Directions for this task: No pictures, please: print exactly the lines from the one that contains "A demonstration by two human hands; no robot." through the last line of the listing.
****
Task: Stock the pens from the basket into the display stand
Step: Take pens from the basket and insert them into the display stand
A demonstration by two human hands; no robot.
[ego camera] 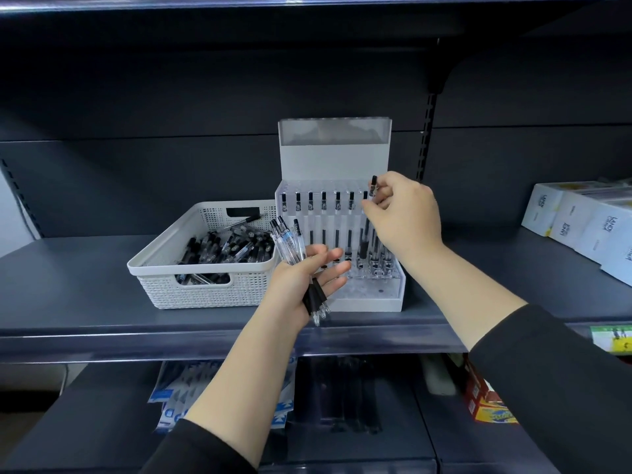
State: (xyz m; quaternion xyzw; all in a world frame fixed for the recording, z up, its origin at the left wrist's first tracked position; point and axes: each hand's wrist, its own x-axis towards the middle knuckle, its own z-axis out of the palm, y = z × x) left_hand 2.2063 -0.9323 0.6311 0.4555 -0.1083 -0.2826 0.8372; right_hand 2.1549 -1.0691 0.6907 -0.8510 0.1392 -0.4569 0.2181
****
Answer space:
A demonstration by two human hands; no robot.
[ego camera] 
State: (xyz m; quaternion xyzw; all in a world frame fixed for the recording, z up, its origin at the left wrist's first tracked position; point and axes: each hand's wrist, its own x-axis towards the middle knuckle, its own z-axis out of the palm, y = z × x) left_hand 2.2063 -0.9323 0.6311 0.4555 -0.1083 -0.2826 0.8372; right_hand 2.1549 -1.0691 0.6907 -0.8510 0.1392 -0.4569 0.2181

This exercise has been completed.